Vine et al. (2001) expressed a membrane-bound variant of the Guy’s 13 mouse antibody in N. tabacum leaves. Both the heavy and light chains retained their native murine signal peptide. Only the heavy chain contained a native transmembrane sequence and this was sufficient to obtain a membrane-bound assembled antibody, as both chains were co-localized at the cell surface.
De Muynck et al. (2009) expressed LO-BM2, a chimeric rat/human antibody, in both N. tabacum plants and BY-2 cells. Both the heavy and light chains retained their native (rat) signal peptide. The authors reported that, in BY-2 cells, LO-BM2 was localized to the ER, while, in N. tabacum plants, it was localized to a post-Golgi compartment, most probably a pre-vacuolar compartment, in leaf protoplasts and epidermal cells.
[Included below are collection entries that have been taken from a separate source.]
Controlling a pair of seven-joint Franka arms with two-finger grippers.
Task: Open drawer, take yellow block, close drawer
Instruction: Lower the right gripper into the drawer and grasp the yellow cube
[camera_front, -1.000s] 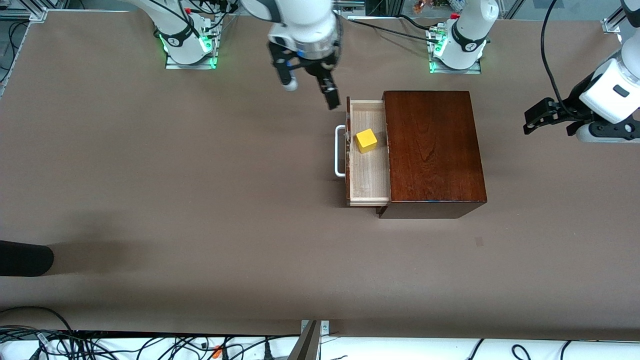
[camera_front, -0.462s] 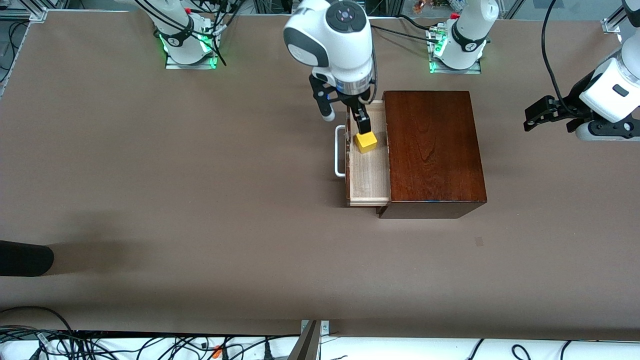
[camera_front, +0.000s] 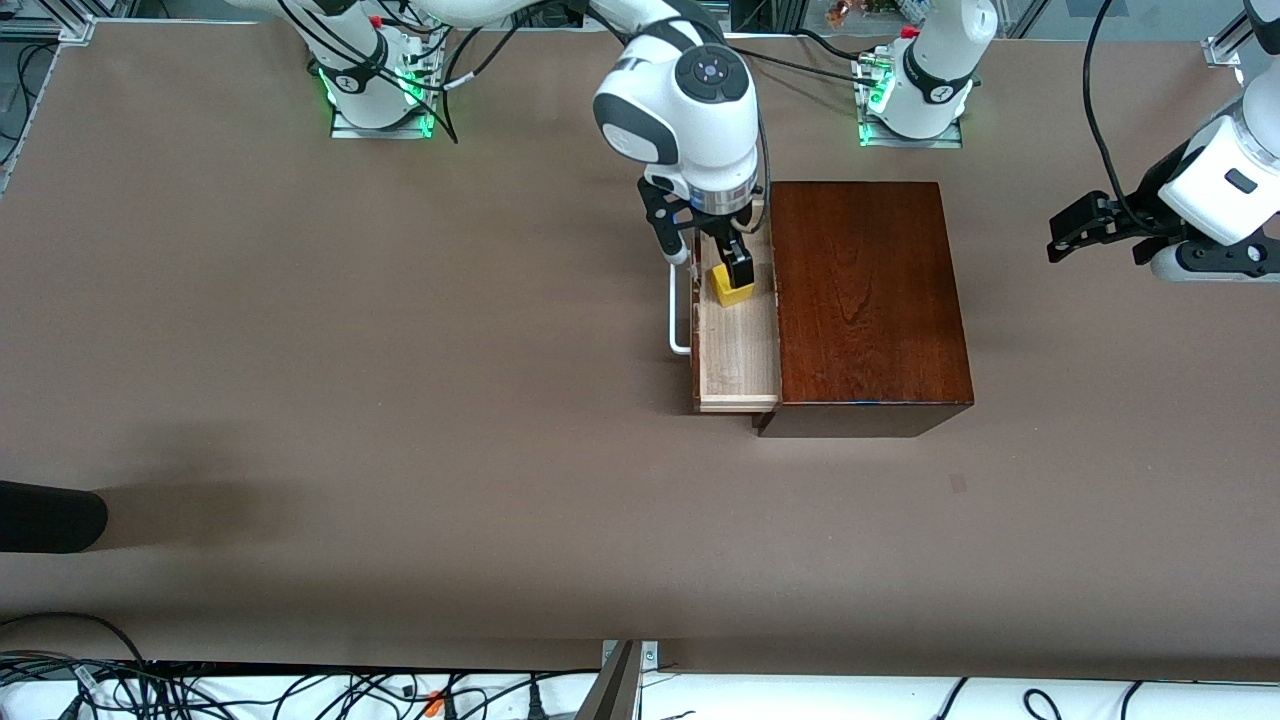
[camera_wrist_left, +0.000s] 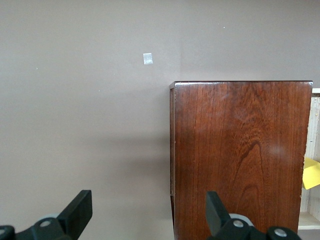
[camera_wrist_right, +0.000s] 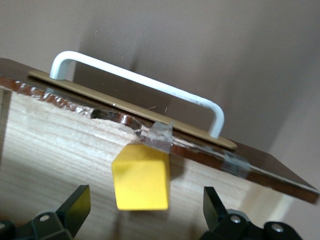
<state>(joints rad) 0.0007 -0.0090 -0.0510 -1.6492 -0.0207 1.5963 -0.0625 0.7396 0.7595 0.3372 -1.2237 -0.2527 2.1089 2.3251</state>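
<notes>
The drawer (camera_front: 738, 350) of the dark wooden box (camera_front: 865, 300) stands pulled out, its white handle (camera_front: 680, 335) toward the right arm's end of the table. The yellow block (camera_front: 733, 292) rests on the drawer's pale floor. My right gripper (camera_front: 712, 262) hangs open just over the block, one finger on each side and neither touching it. The right wrist view shows the block (camera_wrist_right: 141, 177) between the spread fingers (camera_wrist_right: 75, 205), with the handle (camera_wrist_right: 145, 85) close by. My left gripper (camera_front: 1075, 235) waits open in the air at the left arm's end of the table, holding nothing, its fingers (camera_wrist_left: 75, 215) spread beside the box (camera_wrist_left: 240, 160).
A dark rounded object (camera_front: 50, 515) juts in at the table's edge at the right arm's end. A small pale mark (camera_front: 958, 484) lies on the table nearer the front camera than the box. Cables (camera_front: 300, 690) run along the near edge.
The right gripper has swung in over the open drawer and come down, and now stands astride the yellow block. The left arm, drawer and block have not moved.
</notes>
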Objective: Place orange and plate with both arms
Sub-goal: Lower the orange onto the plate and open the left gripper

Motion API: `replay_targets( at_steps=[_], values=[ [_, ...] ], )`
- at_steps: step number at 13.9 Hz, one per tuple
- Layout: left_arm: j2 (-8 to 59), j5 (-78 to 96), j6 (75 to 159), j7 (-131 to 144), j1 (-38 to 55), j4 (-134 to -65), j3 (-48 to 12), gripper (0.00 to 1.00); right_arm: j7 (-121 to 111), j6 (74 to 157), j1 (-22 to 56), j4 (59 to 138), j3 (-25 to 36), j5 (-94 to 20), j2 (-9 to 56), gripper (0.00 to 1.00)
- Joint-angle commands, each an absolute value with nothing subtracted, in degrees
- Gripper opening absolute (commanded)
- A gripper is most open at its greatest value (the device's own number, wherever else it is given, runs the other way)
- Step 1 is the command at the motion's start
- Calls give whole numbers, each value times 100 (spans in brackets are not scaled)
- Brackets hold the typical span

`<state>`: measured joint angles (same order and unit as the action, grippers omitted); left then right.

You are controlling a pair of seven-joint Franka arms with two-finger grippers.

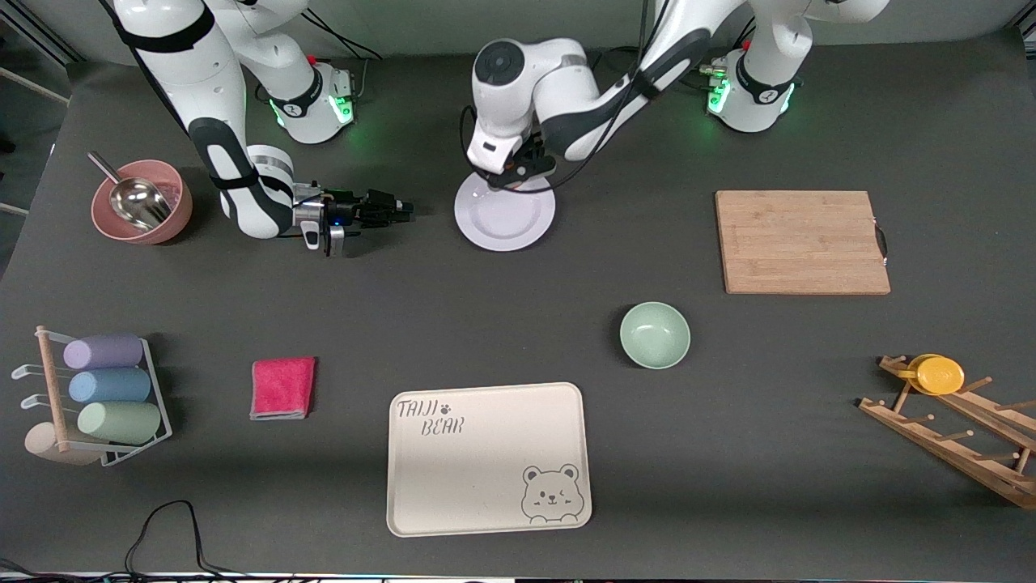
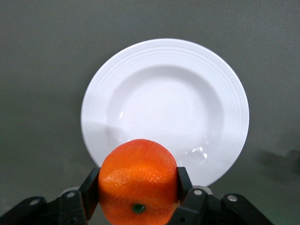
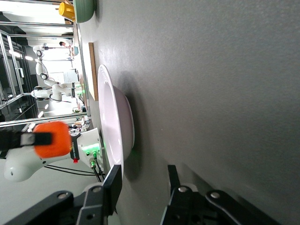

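The white plate (image 1: 506, 219) lies flat on the dark table between the two arms' bases. My left gripper (image 1: 518, 172) hangs over the plate's rim on the robots' side and is shut on the orange (image 2: 136, 168). The plate (image 2: 164, 103) shows just below it. In the front view the hand hides the orange. My right gripper (image 1: 402, 209) lies low and level beside the plate, toward the right arm's end, a small gap away. It is open (image 3: 143, 180), its jaws facing the plate's rim (image 3: 115, 126). The held orange (image 3: 51, 139) shows there above the plate.
A pale green bowl (image 1: 655, 334) and a cream bear tray (image 1: 488, 457) lie nearer the front camera. A wooden board (image 1: 801, 241) and a wooden rack with a yellow disc (image 1: 939, 374) are toward the left arm's end. A pink bowl with a scoop (image 1: 142, 202), a red cloth (image 1: 282, 387) and a cup rack (image 1: 105, 389) are toward the right arm's end.
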<state>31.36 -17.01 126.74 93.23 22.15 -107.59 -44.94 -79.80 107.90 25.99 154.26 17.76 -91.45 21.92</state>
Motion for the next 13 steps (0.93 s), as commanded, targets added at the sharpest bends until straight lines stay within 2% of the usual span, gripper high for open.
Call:
replay_targets(
  at_steps=[1, 9, 10, 11, 12, 13],
  values=[
    [3541, -1846, 12577, 9545, 3136, -10197, -3755, 30, -8165, 10714, 2602, 15372, 1793, -9211, 2329, 46],
    [4087, -2197, 12850, 9457, 3270, -9984, -3621, 42, -8165, 10714, 2602, 15372, 1793, -9211, 2329, 46],
    [4104, -2197, 12850, 9457, 3278, -9976, -3595, 51, -8165, 10714, 2602, 15372, 1793, -9211, 2329, 46],
    [4104, -2215, 12850, 9448, 3287, -9958, -3577, 66, -8165, 10714, 2602, 15372, 1793, -9211, 2329, 46],
    [4113, -2284, 12841, 9457, 3296, -9958, -3577, 90, -8165, 10714, 2602, 15372, 1793, -9211, 2329, 46],
    [4122, -2346, 12806, 9457, 3296, -9967, -3577, 100, -8165, 10714, 2602, 15372, 1793, -9211, 2329, 46]
  ],
)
This unexpected localization was not totally a surprise, because Irons et al. (2008), using fluorescent reporter proteins fused to the light and heavy chains, showed that an antibody transiently expressed in leaf epidermal cells was located in punctuate structures in close association with the ER and partly overlapping with a pre-vacuolar compartment marker. In BY-2 cells, the ER-localized LO-BM2 antibody, which was expected to be secreted, might represent only part of the total amount synthesized. Indeed, De Muynck et al. (2009) showed that antibody in the extracellular medium was resistant to endoglycosidase H, indicating that it bears complex glycans typical of the late-Golgi. This strongly suggests that at least part of the antibody was secreted.
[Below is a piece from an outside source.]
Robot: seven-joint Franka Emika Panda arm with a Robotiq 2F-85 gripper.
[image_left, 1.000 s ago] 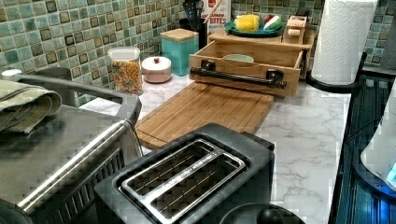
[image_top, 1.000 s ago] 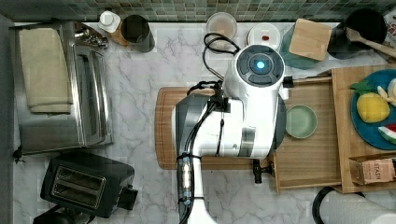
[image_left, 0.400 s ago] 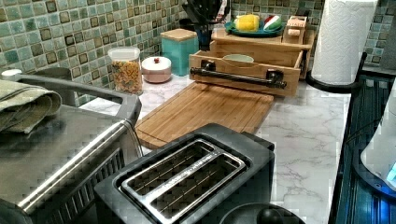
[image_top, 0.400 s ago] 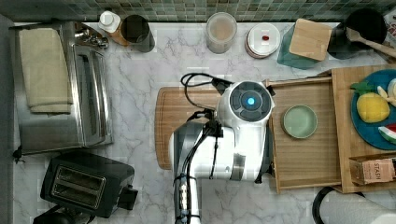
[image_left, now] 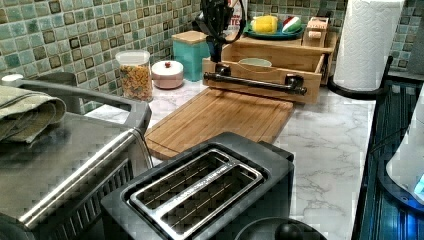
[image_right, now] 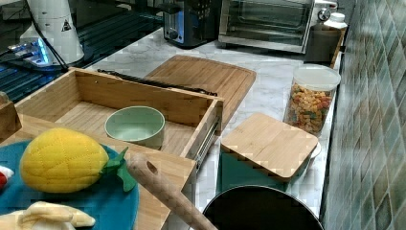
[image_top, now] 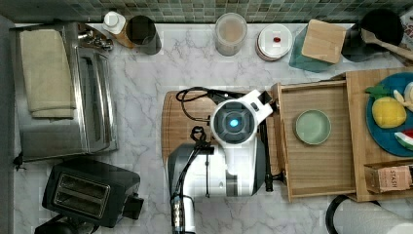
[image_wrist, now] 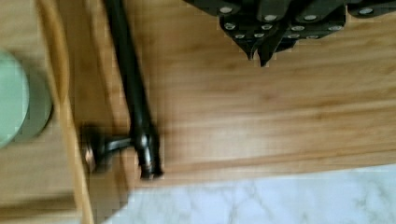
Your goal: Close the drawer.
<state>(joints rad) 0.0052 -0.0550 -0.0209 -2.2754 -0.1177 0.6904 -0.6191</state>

From this survey, it is clear that some antibodies were found to be localized in the expected subcellular compartment, while others seemed to be, in part, diverted from the expected accumulation site (During et al., 1990; Petruccelli et al., 2006; De Muynck et al., 2009) or at least delayed in their transport (De Muynck et al., 2009) (Table 3). Moreover, the very same antibody, encoded by the same transgene construct, could end up in different subcellular localizations, depending on the tissue in which it is expressed (Petruccelli et al., 2006; De Muynck et al., 2009). At this stage, it is difficult to propose any coherent explanation for these variable results, because they were obtained with different antibodies, different signal peptides, different transcription promoters and different host species and analysed in different tissues (see Figure 1b, c and d). From a practical point of view, heterogeneous subcellular localization might result in heterogeneity and/or reduced recovery of the final product, which represents a problem for the industrial production of large quantities of homogenous antibodies. Thus, effort should be directed towards a better understanding of the trafficking of heterologous proteins in plants to improve this limiting step.
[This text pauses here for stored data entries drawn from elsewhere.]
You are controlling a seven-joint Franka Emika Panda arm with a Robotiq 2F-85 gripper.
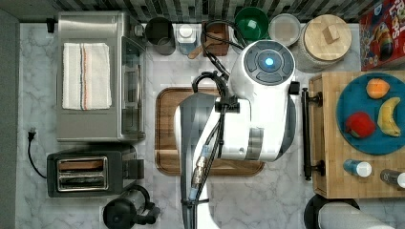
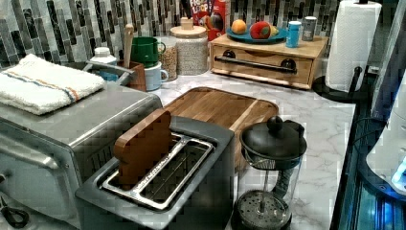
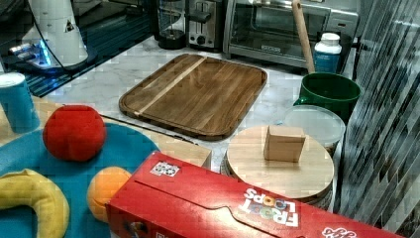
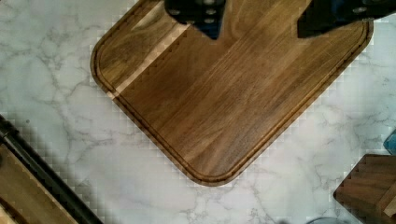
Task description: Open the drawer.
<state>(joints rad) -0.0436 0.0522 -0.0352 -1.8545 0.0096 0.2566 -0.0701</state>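
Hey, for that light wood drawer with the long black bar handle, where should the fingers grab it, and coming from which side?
Grip the long black bar handle of the light wood drawer near its middle, between the two end mounts. The bar stands off the drawer front, leaving a gap for fingers behind it. Approach from the open marble counter in front, the dark walnut board's side, with the fingers above and below the bar.

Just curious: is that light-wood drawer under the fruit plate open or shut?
Shut: the drawer front sits flush with its wooden box, black bar handle untouched.

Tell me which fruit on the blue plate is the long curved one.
The yellow banana, on the blue plate beside the round red apple and the orange.
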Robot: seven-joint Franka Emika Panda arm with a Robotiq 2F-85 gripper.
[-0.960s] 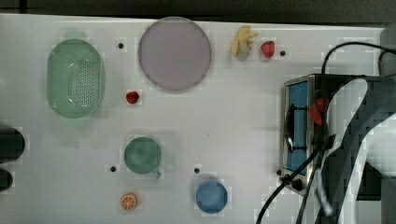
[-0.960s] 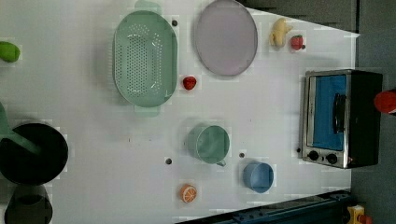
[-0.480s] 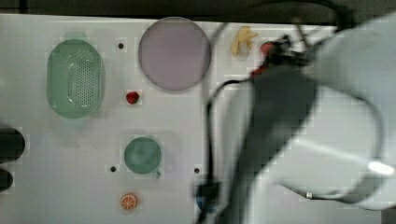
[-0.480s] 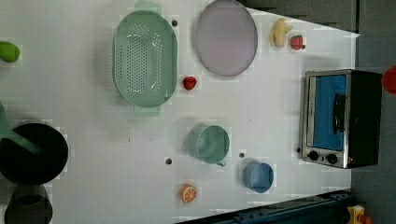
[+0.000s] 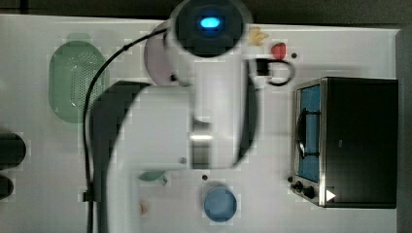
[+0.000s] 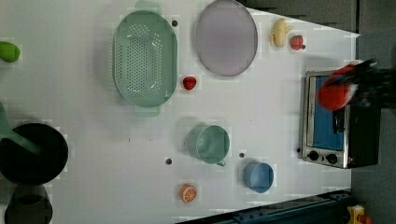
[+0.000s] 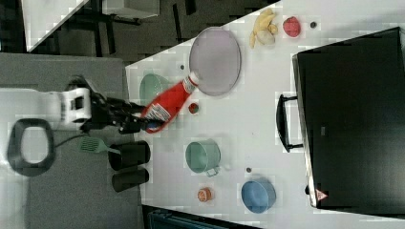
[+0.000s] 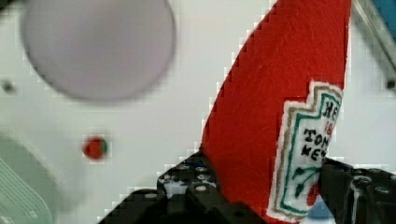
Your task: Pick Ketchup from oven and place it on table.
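We see the hand (image 7: 136,125) clamped on the lower body of the Ketchup (image 7: 168,106), which hangs in the air, clear of the oven (image 7: 351,119) and above the white surface (image 7: 253,109). In the right view the bottle tilts, its whitish cap toward the lilac plate (image 7: 215,61). A small strawberry (image 8: 95,147) seems to lie well below it, near the green colander (image 6: 144,58).

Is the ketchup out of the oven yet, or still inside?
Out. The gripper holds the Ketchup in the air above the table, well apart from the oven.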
In conclusion, although it is possible to address antibodies to different subcellular localizations, partial mistargeting sometimes occurs, which might result in antibody structural heterogeneity. As discussed later, choosing the final destination should also take into consideration costs of processing as well as the purpose (e.g. therapeutics, diagnostics).
A major drawback to antibody production in plants is the loss of material because of proteolytic degradation. This problem is not specific to this protein-host combination, because it is typically found in many cases of heterologous expression in various organisms. The presence of additional and smaller than expected antibody fragments can be noted in the reports on 22 of the 32 different antibodies listed in Table 1 (for the other 10 antibodies, smaller bands were not reported or no electrophoretic analysis was provided). It is noteworthy that this occurred in all of the analysed tissues (leaf, callus, tuber, hairy root, suspension cell, shooty teratoma, root and seed). As reported by Sharp and Doran (2001a), antibody fragments in plants have been variously explained as antibody assembly intermediates or the consequence of extracellular peptidase activity after secretion or the activity of peptidases released during sample homogenization. Although it is likely that all three phenomena occur in some cases, it has become clear that extracellular peptidase activity is a major factor to consider in antibody production in plants (van Engelen et al., 1994; Sharp and Doran, 2001a,b; Komarnytsky et al., 2006; De Muynck et al., 2009).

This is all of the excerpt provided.